Caro à propos du cynisme de Bachar el-Assad [Caro/Maison de la presse]
Caro à propos du cynisme de Bachar el-Assad [Caro/Maison de la presse]

Chapitre 4
Coco, la survivante de Charlie

Michael Bunel/apf - Michael Bunel/

C'est la plus jeune des trois. Corinne Rey est née en 1982 en France voisine. Elle a fait ses débuts à "Vigousse" en 2009, en signant la première couverture du petit hebdo satirique. "C'était au moment où le MCG parlait de la "racaille" d'Annemasse qui venait voler le boulot des Genevois que j'ai postulé en tant que "racaille d'Annemasse", et cela a plu à Barrigue".

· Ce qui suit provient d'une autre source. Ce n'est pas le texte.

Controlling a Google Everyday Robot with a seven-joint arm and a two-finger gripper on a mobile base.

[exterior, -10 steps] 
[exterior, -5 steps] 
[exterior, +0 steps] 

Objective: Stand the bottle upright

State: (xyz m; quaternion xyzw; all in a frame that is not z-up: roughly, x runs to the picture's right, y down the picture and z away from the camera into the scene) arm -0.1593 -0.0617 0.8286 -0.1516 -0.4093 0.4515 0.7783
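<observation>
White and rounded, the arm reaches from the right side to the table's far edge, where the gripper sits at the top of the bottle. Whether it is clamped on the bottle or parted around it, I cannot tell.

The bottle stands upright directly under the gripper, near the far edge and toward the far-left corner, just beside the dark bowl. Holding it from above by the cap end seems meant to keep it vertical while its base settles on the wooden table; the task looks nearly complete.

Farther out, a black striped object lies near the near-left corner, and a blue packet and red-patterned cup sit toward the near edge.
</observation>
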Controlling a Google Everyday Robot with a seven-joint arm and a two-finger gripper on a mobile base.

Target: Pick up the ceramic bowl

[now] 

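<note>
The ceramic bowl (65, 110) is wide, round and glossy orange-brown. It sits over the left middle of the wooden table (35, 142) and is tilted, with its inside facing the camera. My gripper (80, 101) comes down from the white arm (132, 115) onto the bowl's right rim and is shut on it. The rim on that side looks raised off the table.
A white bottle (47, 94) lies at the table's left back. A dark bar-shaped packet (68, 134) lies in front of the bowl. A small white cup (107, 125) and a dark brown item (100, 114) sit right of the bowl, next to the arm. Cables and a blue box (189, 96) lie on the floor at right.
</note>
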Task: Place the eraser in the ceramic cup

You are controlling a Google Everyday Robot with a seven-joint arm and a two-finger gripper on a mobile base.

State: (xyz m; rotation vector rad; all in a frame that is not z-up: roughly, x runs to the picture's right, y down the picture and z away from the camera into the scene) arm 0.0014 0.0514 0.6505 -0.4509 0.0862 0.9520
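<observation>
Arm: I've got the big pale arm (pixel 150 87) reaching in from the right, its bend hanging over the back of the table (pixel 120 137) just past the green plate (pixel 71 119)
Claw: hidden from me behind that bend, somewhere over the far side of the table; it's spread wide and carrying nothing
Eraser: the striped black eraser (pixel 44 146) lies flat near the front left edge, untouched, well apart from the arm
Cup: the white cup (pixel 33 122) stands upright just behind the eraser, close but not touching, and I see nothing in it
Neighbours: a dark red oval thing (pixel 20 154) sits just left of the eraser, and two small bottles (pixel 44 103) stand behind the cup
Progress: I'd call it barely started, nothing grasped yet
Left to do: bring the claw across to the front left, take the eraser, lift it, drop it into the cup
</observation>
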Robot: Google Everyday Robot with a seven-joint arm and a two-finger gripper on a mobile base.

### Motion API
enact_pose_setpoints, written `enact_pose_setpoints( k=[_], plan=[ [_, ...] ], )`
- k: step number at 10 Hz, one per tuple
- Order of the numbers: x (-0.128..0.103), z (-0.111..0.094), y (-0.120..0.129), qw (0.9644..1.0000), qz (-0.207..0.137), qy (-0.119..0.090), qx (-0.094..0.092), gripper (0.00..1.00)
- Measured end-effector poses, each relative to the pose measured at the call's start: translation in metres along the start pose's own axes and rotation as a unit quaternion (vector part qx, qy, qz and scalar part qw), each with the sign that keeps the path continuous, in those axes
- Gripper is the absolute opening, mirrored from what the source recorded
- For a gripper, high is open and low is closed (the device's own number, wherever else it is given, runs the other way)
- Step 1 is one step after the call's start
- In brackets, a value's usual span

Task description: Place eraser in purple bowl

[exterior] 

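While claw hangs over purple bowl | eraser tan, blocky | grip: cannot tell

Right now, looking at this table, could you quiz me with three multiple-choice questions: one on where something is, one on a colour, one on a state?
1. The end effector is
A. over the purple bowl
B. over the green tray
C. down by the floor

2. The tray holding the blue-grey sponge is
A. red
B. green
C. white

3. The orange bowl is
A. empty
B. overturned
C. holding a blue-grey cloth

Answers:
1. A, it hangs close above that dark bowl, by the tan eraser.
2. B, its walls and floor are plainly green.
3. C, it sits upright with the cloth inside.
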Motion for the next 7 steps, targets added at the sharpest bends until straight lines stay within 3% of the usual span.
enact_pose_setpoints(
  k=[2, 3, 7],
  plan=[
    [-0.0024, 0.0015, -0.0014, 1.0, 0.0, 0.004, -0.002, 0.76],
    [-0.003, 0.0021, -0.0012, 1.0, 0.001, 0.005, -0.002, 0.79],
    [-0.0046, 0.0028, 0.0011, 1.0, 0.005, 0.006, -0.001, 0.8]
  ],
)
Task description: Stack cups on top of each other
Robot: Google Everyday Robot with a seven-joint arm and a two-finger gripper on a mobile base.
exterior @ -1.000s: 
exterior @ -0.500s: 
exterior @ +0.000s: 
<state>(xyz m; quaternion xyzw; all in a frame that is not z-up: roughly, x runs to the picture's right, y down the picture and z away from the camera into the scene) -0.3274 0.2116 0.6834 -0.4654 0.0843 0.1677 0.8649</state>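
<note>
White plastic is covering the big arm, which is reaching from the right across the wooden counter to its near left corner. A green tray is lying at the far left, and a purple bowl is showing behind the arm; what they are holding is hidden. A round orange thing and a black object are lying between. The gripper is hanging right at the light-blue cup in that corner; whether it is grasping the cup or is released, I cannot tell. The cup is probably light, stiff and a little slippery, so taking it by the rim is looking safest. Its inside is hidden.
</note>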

Voilà à quoi ressemble un skieur suisse perdant selon Coco [Coco7Maison du dessin de presse à Morges]
Voilà à quoi ressemble un skieur suisse perdant selon Coco [Coco7Maison du dessin de presse à Morges]

Diplômée d'arts plastiques à l'Ecole européenne supérieure de l'image de Poitiers, avec félicitations du jury, Coco collabore rapidement à plusieurs magazines, dont "Les Inrocks" et "Charlie Hbedo", dont elle est une des rares survivantes alors qu'elle se trouvait dans les locaux au moment du massacre. Elle continue de publier dans l'hebdomadaire et après les attentats de novembre 2015, elle signe le dessin de couverture, intitulé "Ils ont les armes, on les emmerde, on a le champagne".

Le crayon compulsif

Coco est connue pour dessiner tout le temps et partout, même sur les vitres. Elle fait partie des chroniqueurs de l'émission "28 minutes" sur Arte, où elle intervient en direct. Dans l'esprit de Luz et de Charb, elle est féroce, rentre-dedans et souvent outrancière. Mais cette fan de Gaston Lagaffe est aussi très espiègle. Et même si elle est Savoyarde, elle déteste la fondue.